The task: When a line of the material has the word "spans" in it, copy that line.
# # #
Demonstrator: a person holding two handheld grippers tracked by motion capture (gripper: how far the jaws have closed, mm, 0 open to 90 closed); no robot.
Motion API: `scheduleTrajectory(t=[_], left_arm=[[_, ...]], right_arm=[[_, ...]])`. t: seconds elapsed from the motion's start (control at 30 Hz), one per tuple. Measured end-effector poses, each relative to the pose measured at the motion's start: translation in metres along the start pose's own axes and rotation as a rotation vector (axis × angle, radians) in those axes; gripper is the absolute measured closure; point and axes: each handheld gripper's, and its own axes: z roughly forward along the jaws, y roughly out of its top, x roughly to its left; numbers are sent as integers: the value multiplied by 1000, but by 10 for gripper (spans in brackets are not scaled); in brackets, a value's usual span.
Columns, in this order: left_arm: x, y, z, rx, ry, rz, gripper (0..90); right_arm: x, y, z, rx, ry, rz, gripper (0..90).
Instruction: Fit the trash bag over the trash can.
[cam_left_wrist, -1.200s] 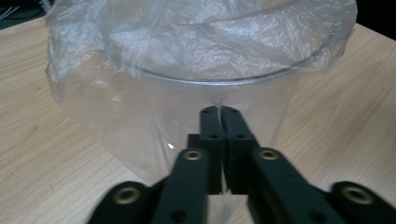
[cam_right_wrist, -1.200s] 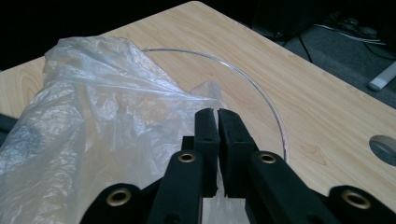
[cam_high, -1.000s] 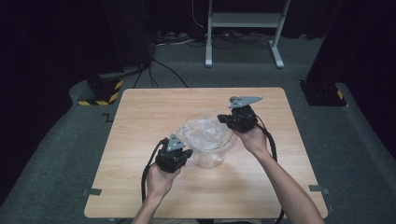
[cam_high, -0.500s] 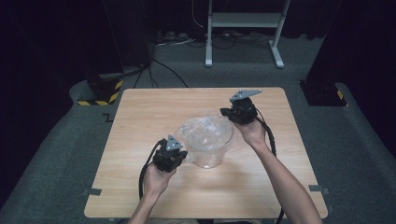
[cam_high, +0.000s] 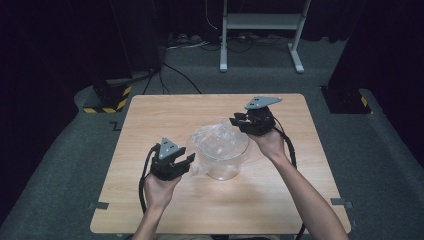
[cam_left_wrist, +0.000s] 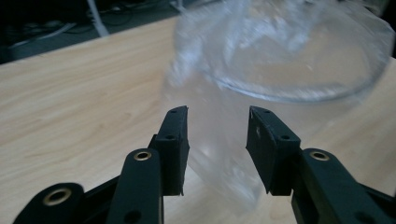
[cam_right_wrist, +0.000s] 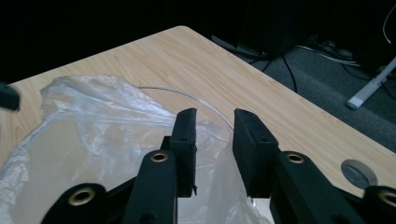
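Both tongs stand part open with nothing pinched. Your left gripper (cam_high: 186, 162) sits low at the near-left side of the clear bowl (cam_high: 222, 150), and its jaws have just been opening: in the left gripper view the plastic bag (cam_left_wrist: 224, 154) hangs between the pads without either pad pressing on it. Your right gripper (cam_high: 239, 121) hovers at the far-right rim, jaws also just opened, with the bag's edge (cam_right_wrist: 219, 163) and the rim running through the gap; no grip there either, as far as the right gripper view tells. The bowl stands upright near the middle of the wooden table (cam_high: 150, 115), and the thin clear bag is draped in it, crumpled over the rim and trailing down the outside on your left. The step looks like lining the bowl with the bag, and the film is still bunched on both sides. To do it well, pinch film alone, not film plus rim, or the bowl will tip or slide. Take the loose edge with one gripper at a time, draw it outward and down over the rim, and keep the other side pinned. Move slowly; film this thin tears or springs back.
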Motion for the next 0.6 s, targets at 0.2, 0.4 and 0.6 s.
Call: scheduleTrajectory(t=[0.2,0.4,0.6], left_arm=[[-1,13,17,41,38,89,641],[6,17,26,57,6,102,834],[22,28,32,38,-44,31,900]], right_arm=[[6,1,0,15,-1,-41,659],[7,0,3,40,29,-69,666],[8,-3,14,86,36,-96,676]])
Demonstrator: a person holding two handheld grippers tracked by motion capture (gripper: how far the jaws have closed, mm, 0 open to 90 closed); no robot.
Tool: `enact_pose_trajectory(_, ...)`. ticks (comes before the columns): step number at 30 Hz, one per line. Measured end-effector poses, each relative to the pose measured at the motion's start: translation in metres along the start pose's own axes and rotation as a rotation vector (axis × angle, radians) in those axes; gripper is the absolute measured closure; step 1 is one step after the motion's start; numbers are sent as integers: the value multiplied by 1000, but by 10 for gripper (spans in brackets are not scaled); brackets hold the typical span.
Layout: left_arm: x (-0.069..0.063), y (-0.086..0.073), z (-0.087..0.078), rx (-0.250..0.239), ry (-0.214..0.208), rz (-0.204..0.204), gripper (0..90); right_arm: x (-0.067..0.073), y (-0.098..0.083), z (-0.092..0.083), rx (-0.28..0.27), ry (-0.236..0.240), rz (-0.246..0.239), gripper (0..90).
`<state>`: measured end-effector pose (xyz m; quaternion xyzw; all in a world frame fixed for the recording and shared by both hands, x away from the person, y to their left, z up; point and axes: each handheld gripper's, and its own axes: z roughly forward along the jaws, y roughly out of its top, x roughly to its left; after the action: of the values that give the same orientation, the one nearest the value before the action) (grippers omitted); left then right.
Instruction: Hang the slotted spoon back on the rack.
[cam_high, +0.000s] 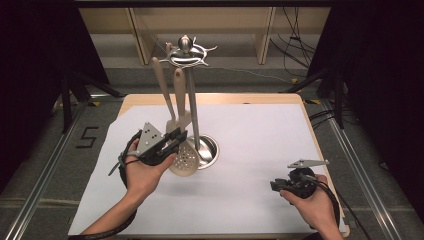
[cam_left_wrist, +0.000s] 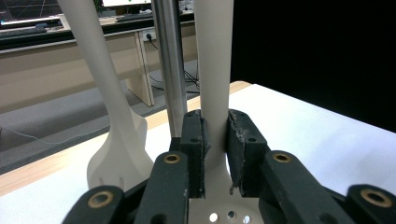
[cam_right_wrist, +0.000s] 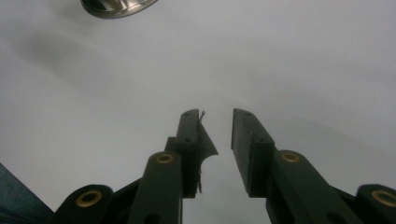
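Spatula (cam_left_wrist: 112, 140) and stand pole (cam_left_wrist: 170, 65) flank gripped skimmer (cam_left_wrist: 212, 70).

A lab or recording studio: black curtains (cam_high: 45, 45) flank the white-covered desk (cam_high: 260, 150), loose cables (cam_high: 295, 45) trail behind it, metal floor rails (cam_high: 40, 185) run beside it.

At the bottom centre of the frame I have my left gripper (cam_left_wrist: 215, 140) closed on the skimmer (cam_left_wrist: 212, 70) handle, its holes showing below. The steel pole (cam_left_wrist: 170, 60) rises just behind, and a slotted spatula (cam_left_wrist: 109, 116) hangs at left.
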<state>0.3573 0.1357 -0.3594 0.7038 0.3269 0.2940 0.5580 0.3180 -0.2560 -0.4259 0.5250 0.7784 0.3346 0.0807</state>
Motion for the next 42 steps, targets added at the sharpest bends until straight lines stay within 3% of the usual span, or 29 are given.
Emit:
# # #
Your solution:
Motion API: `scheduleTrajectory(t=[_], left_arm=[[_, ...]], right_arm=[[_, ...]])`. t: seconds elapsed from the motion's start (control at 30 Hz), one per tuple. Measured end-effector poses, each relative to the pose measured at the motion's start: translation in metres along the start pose's own axes and rotation as a rotation vector (axis × angle, radians) in those axes; gripper is the absolute measured closure; point and axes: each handheld gripper's, and its own axes: z roughly forward along the jaws, y roughly out of its top, x roughly to its left; numbers are sent as integers: the value multiplied by 1000, but by 10 for gripper (spans in brackets are not scaled); in brackets, a value's usual span.
Tool: `enact_pose_trajectory(_, ...)`. ticks (comes before the columns): step number at 30 Hz, one per line. Measured end-effector poses, each relative to the pose measured at the motion's start: translation in metres along the start pose's own axes and rotation as a rotation vector (axis × angle, radians) in those axes; gripper is the absolute measured closure; step 1 is one step after the motion's start; numbers are sent as integers: the value multiplied by 1000, but by 10 for gripper (spans in brackets are not scaled); brackets hold the typical span.

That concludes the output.